Importantly, I want to do so as clearly and practically as possible. Much of what I read about mental health touches on the superficial aspects of it and isn’t rooted in the direct truth of what it really takes to heal, within a modern context, especially when attempting to rewrite the fundamental aspects of one’s own psychology that were established during their formative years.
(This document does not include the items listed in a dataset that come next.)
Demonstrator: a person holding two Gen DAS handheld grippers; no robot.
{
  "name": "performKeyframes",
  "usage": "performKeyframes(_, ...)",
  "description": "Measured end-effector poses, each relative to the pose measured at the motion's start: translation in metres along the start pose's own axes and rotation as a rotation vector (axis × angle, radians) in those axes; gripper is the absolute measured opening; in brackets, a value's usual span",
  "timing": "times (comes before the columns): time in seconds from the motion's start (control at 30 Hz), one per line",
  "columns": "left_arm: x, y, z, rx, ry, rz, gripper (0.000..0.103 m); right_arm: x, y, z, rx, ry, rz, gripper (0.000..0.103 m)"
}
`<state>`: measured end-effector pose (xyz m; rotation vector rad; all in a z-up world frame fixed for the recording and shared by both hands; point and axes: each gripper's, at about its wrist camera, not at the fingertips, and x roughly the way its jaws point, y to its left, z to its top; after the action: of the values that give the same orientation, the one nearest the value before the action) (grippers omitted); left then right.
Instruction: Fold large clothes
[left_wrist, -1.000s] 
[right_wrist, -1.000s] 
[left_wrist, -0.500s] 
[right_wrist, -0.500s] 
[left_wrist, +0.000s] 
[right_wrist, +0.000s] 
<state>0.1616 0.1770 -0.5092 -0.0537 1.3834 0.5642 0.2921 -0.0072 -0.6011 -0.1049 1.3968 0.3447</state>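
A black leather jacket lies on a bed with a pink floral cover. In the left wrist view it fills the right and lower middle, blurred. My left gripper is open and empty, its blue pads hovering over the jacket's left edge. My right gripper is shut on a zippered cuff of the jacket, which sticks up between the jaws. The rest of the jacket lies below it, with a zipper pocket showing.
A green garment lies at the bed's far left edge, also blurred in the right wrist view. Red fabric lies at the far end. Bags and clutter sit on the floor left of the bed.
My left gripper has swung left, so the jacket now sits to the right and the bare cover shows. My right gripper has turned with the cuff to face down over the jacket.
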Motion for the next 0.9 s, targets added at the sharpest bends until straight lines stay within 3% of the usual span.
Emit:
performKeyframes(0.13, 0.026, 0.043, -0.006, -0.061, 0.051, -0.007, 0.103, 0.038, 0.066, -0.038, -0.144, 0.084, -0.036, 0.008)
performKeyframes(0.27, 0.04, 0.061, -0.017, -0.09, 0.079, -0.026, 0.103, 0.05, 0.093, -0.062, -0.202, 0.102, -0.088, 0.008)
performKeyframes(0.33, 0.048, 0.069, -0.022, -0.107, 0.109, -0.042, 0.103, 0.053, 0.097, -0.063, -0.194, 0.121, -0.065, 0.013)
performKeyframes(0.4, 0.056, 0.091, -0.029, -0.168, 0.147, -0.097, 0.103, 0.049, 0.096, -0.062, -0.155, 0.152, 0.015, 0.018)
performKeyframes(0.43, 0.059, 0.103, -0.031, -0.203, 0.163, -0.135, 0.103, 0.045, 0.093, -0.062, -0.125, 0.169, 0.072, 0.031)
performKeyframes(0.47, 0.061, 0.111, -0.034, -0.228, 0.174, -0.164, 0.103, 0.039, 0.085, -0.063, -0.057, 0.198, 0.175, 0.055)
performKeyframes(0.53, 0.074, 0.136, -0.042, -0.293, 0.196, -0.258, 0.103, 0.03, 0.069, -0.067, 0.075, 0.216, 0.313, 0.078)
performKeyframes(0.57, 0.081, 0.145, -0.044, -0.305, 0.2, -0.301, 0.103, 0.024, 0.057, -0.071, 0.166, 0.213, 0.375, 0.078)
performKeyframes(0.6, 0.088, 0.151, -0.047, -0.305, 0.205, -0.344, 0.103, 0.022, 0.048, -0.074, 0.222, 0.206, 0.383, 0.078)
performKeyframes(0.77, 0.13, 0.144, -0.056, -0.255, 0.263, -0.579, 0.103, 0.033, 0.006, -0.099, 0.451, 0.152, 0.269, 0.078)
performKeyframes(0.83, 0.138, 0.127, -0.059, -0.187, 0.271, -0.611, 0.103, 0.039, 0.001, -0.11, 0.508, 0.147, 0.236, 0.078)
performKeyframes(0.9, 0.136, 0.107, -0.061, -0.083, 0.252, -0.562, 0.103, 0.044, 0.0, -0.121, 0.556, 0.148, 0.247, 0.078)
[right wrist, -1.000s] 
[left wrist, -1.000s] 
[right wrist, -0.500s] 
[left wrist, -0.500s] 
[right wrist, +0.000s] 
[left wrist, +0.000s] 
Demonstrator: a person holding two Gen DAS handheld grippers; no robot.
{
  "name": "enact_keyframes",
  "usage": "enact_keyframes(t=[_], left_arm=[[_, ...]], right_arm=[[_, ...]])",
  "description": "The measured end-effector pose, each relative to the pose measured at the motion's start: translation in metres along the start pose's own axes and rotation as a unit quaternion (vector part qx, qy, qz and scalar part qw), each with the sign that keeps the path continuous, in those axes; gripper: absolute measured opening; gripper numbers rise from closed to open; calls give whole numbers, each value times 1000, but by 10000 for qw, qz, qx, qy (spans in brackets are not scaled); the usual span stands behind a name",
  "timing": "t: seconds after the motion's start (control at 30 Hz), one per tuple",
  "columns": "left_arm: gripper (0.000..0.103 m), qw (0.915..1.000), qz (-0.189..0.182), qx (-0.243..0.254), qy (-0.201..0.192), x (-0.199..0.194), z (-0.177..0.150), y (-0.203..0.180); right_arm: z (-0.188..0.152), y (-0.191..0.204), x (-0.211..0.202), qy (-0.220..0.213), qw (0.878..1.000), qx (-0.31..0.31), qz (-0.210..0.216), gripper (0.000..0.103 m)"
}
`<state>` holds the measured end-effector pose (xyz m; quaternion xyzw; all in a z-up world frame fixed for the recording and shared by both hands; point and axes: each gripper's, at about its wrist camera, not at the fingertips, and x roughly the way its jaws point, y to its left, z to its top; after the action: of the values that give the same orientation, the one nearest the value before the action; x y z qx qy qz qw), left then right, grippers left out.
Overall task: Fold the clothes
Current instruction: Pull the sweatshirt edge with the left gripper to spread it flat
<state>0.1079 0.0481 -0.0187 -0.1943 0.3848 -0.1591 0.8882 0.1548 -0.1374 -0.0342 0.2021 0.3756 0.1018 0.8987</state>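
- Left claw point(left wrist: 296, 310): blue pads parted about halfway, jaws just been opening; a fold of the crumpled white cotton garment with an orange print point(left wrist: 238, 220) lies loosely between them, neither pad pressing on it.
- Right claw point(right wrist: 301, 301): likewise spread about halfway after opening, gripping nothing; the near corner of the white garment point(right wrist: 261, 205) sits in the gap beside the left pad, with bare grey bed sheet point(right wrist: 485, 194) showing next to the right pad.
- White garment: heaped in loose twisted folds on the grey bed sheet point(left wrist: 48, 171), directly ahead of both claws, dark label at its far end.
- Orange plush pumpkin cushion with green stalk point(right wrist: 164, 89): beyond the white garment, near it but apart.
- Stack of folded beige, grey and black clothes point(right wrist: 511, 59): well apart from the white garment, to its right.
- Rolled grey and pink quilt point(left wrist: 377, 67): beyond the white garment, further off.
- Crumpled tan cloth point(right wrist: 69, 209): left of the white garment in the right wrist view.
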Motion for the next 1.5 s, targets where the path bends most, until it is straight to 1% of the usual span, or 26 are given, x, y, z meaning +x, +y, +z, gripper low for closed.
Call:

At the time of writing this I’ve invested 10,000+ hours and $200k+ of my own money on individual therapy, group therapy, various medications, psychedelic-assisted psychotherapy, more than a month in a tier 1 psychiatric institute, and a long list of various mind-body-spirit practices (e.g. yoga, somatic sensing, acupuncture, etc). I’m continuing to explore both new and ancient modalities since my healing work is not done. I hope to continue writing about those experiences as they unfold.

I’m not sure where this first post will take me. Perhaps it’ll fizzle out and feel like this stage of my healing is done in a few months and I’ll stop writing. Or, it may touch a nerve that rallies much more public discussion and support for others within tech that are quietly suffering inside while seeking to manage the rest of their life. We’ll see…

All I know is that I have an urge to open up about my mental health challenges and that the urge won’t subside unless I entertain it, become wildly vulnerable in a way that I haven’t before, and talk about mental health from a patient’s point-of-view. It simply feels like something I have to do for now, so I’m going to do it.

In advance, I want to thank those of you who read this for your support and encouragement as I attempt to heal out loud and in public. I hope that I get to know you more and that we can undertake the task of healing together.